WHAT IS EXPECTED
Check each line of the data, and copy those where "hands" appears.

GIVEN INFORMATION

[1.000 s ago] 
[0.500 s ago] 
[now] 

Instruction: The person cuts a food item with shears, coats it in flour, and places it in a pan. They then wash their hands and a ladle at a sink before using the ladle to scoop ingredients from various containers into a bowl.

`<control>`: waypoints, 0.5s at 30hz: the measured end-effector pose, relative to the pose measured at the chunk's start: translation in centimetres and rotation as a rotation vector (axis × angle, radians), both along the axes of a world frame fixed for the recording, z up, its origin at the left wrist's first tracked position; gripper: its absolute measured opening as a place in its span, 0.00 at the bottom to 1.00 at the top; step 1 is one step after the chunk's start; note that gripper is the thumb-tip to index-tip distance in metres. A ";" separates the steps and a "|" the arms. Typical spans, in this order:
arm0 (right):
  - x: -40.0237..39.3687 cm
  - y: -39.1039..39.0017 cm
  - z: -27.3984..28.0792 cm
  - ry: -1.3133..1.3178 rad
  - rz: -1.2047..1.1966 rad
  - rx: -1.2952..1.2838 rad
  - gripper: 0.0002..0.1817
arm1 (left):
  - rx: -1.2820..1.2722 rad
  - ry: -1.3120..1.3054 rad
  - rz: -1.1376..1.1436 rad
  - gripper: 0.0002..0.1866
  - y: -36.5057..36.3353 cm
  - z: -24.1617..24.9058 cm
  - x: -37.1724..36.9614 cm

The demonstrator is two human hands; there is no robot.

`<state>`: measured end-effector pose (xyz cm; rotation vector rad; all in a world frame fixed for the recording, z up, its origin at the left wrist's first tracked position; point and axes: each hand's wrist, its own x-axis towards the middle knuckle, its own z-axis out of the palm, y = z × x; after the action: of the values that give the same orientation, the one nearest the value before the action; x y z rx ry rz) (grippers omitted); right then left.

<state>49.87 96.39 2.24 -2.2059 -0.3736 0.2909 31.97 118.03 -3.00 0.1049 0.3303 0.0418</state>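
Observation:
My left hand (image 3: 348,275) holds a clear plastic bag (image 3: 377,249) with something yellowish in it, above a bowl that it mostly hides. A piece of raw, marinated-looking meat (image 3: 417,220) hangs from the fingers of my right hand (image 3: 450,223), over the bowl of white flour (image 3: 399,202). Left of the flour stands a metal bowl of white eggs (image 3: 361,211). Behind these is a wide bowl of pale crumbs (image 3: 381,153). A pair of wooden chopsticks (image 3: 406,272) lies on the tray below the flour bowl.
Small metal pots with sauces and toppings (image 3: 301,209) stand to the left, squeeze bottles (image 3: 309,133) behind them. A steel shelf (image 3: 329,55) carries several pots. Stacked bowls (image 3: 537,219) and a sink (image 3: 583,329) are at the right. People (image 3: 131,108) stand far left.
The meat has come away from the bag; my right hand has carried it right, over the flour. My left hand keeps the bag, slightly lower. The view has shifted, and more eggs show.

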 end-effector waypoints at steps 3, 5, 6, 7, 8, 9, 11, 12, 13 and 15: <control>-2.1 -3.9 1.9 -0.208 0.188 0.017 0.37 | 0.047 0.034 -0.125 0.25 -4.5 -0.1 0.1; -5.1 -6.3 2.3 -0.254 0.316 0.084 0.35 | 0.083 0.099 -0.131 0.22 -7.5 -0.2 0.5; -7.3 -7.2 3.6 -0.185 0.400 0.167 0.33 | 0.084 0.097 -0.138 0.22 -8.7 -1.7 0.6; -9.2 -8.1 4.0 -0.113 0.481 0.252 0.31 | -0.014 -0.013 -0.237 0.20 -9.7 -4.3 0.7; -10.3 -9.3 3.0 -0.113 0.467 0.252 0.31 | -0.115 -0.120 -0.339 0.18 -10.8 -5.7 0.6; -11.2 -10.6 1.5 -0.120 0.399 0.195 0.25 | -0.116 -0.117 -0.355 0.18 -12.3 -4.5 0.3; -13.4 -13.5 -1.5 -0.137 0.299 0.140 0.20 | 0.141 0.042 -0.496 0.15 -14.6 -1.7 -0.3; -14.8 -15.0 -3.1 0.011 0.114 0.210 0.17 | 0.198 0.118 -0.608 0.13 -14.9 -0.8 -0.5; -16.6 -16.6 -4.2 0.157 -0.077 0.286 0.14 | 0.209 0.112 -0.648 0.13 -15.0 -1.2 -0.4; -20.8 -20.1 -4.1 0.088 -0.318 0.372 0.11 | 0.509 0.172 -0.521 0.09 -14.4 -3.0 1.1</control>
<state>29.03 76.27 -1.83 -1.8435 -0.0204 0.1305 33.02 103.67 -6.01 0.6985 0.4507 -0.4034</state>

RESPONSE
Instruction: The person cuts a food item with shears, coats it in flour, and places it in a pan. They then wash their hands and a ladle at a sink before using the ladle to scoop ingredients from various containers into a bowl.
The demonstrator is two human hands; there is no robot.

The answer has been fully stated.